3. Pay yourself first. At the beginning of each month, budget your expenses for the next 30 days and include savings as one of your budget items. Then, put the allotted money into your savings account first before you pay the rest of your bills. By paying yourself first, you ensure that you’ll stay on track with your saving plan. Note: Many online savings accounts offer a higher interest rate than traditional brick-and-mortar banks, so do your research to get a better return on your money.
4. Build an emergency fund. Financial experts recommend having a 3-6 month emergency cash fund. This means having enough money in your savings account to cover 3-6 months of all your expenses like rent, food, utilities, cell phone, transportation, etc. While this is a lot of money to set aside, especially on a student’s budget, don’t let the idea overwhelm you. Simply start saving now and grow your fund bit-by-bit.

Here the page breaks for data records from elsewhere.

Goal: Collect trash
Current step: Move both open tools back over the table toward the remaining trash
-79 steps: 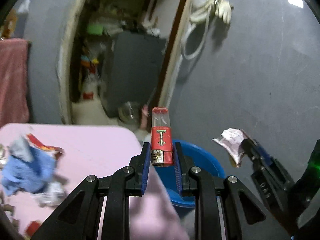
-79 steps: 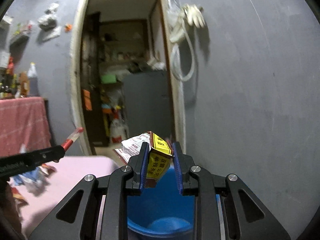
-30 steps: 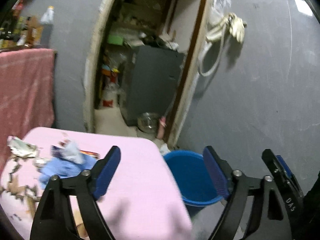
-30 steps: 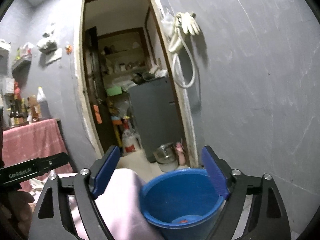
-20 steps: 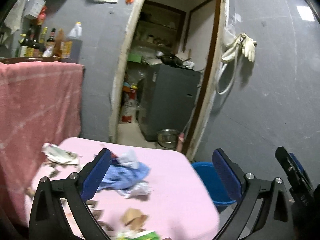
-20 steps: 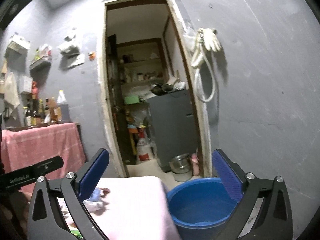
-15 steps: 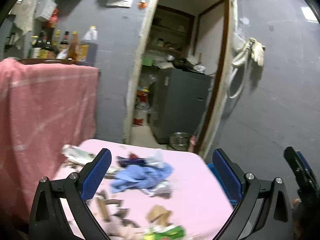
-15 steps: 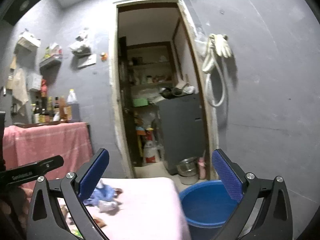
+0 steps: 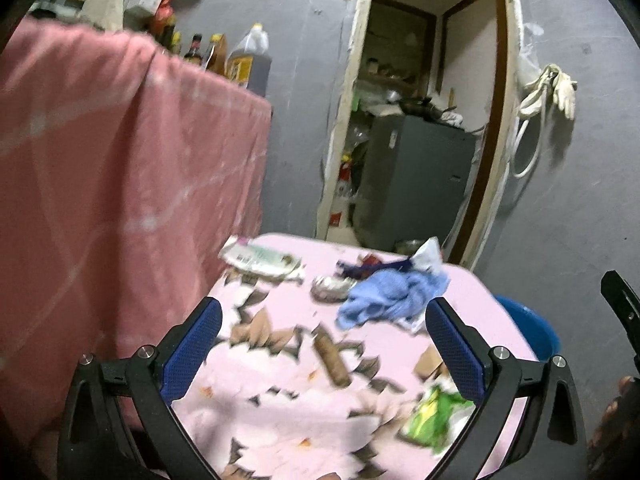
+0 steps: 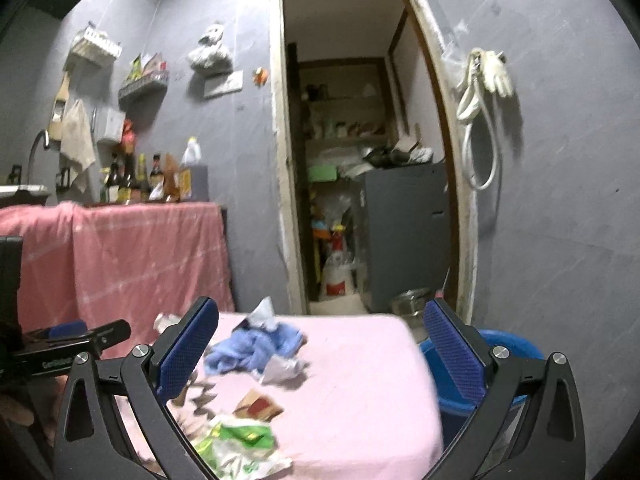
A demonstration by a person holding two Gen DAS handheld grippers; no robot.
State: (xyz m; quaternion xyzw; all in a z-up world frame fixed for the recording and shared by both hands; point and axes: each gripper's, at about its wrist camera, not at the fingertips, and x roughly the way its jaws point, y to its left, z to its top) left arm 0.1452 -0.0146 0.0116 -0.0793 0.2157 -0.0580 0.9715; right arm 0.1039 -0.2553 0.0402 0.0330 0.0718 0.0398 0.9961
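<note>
Trash: scattered over the pink table, none of it held by either gripper.
Blue cloth: crumpled at the far right part of the table, with a white crumpled paper just beside it on the near side.
White packet: lies flat at the far left corner of the table.
Silver wrapper: just left of the blue cloth, touching or nearly so; blur hides which.
Brown roll: lies near the middle of the table, among torn brown scraps.
Green packet: near edge of the table on the right, close to the left gripper's right finger.
Blue bucket: on the floor past the table's right edge, partly hidden behind a gripper finger in each view.
Left gripper: jaws spread wide with nothing between the pads, tilted down over the littered table.
Right gripper: jaws spread wide and empty, pointing nearly level across the table toward the doorway.
Surroundings: a pink cloth drapes a counter at the left with bottles on top; white gloves hang on the grey wall right of the doorway.
</note>
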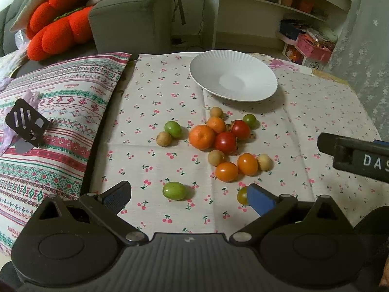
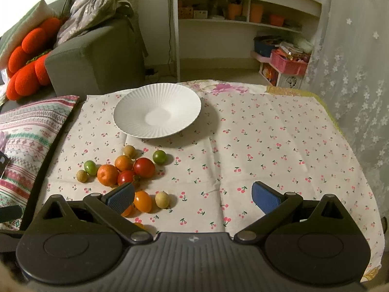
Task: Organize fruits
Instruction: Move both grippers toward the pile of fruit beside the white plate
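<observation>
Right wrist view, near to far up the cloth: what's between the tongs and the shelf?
Yellow-orange tomato → large orange → green tomato → white plate → pink flower print.

A cherry-print cloth covers the worktop, with a floral cloth showing beneath it at the far edge. At the left lies a striped patterned cushion, and on it rests a black slotted plastic piece. Behind stands a grey sofa carrying a red-orange plush cushion and a floral bag. A white shelf unit against the wall holds orange pots. A pink basket sits near its foot, beside a lace curtain.
</observation>
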Action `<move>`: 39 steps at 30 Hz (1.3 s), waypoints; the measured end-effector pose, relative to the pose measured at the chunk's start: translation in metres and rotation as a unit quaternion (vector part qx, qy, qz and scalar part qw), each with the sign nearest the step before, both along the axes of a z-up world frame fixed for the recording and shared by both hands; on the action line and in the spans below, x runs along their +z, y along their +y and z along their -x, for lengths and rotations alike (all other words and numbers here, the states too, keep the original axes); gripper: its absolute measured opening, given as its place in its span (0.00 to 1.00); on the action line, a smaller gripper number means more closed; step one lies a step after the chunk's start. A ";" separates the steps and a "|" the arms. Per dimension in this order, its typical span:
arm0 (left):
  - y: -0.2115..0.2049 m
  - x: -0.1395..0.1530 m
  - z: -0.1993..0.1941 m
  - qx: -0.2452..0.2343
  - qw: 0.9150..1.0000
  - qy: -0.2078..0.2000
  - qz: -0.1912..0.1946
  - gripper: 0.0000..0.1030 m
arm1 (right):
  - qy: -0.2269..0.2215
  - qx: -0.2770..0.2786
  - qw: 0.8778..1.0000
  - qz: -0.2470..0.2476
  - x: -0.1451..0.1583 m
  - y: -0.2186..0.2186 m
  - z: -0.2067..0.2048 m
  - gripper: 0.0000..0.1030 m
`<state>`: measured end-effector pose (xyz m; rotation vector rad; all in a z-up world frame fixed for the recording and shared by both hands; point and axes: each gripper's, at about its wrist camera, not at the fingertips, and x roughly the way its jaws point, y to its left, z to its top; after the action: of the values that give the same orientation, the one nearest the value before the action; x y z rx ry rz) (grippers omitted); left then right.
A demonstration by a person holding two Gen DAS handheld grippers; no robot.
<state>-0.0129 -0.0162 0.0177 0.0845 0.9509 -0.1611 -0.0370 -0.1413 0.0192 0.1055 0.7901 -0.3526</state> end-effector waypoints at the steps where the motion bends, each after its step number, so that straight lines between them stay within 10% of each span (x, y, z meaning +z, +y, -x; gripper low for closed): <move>1: -0.001 0.000 0.000 -0.002 1.000 0.000 0.000 0.98 | -0.002 -0.001 1.000 0.001 0.000 0.000 0.001 1.00; 39: 0.036 -0.018 -0.011 -0.010 0.999 -0.001 0.043 0.98 | -0.120 0.061 0.991 -0.006 0.015 -0.018 0.004 1.00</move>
<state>-0.0015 0.0194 -0.0005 0.0153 0.9403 -0.2203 -0.0410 -0.1588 0.0338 0.1081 0.5570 -0.2148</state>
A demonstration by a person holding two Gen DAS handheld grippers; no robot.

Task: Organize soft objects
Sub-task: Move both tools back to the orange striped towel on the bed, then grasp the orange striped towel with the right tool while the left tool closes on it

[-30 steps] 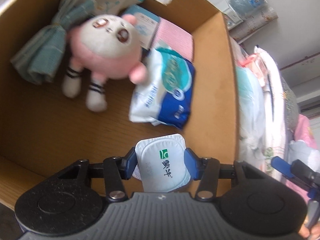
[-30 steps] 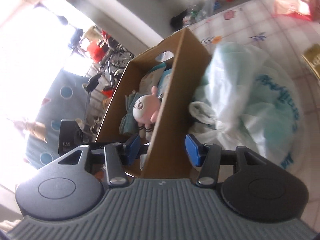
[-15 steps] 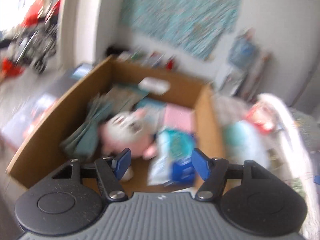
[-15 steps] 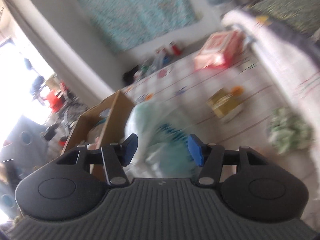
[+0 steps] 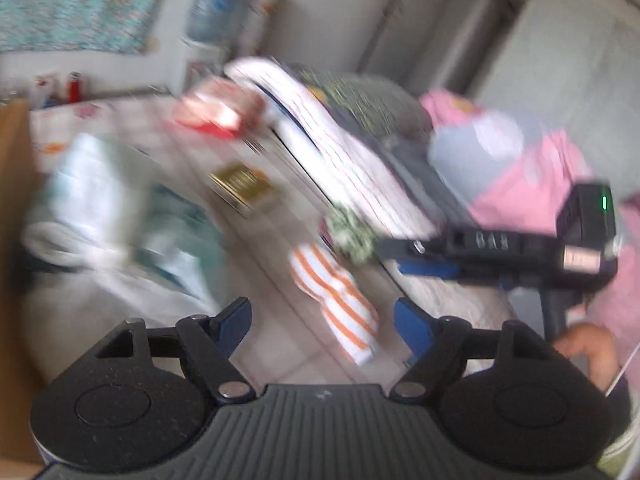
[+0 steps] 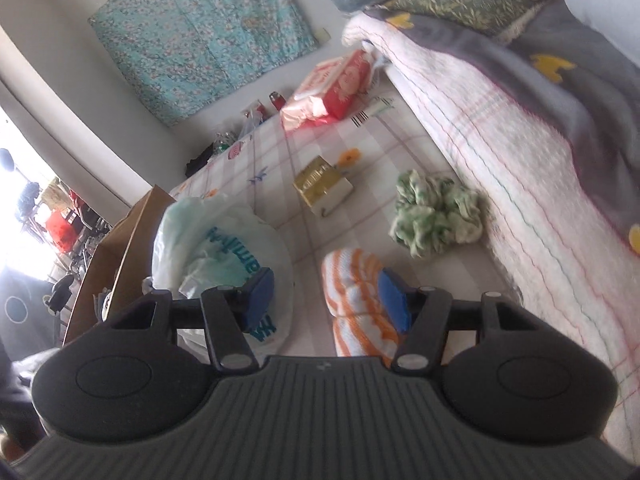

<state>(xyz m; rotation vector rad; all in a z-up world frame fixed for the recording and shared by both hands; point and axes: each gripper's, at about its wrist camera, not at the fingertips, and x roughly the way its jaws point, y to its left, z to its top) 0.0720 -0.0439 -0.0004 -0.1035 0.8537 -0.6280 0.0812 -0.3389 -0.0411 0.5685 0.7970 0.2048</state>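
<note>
Where left blurs, green cloth [image 6: 438,212] sharp

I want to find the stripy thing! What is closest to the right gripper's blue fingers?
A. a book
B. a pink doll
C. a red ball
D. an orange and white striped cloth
D: in the right wrist view the orange and white striped cloth lies on the bed just under the open right gripper, nearer than the green cloth.
</note>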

5. Sign up for your employer’s 401(k). In the United States, a 401(k) plans allow workers to save for retirement. When investing in a 401(k), you don’t have to pay taxes on the money you contribute -- or on the interest that grows on your investments -- until you take the money out in your retirement years. Now, you probably won’t be eligible for an employer’s 401(k) until you’re working full-time, but keep this in mind for the future because a 401(k) is a great way to build a solid retirement fund.
Speaking of retirement plans, Google’s 401(k) plan offers an industry-leading company match of up to $8,250 per year. So, for employees who contribute the IRS maximum of $16,500 per year, Google chips in another $8,250 for a total of $24,750 a year! This is just one way Google helps our employees build a secure financial foundation.
Whether you’re in school or venturing out into the workforce, taking charge of your finances is the smart thing to do -- so get started today!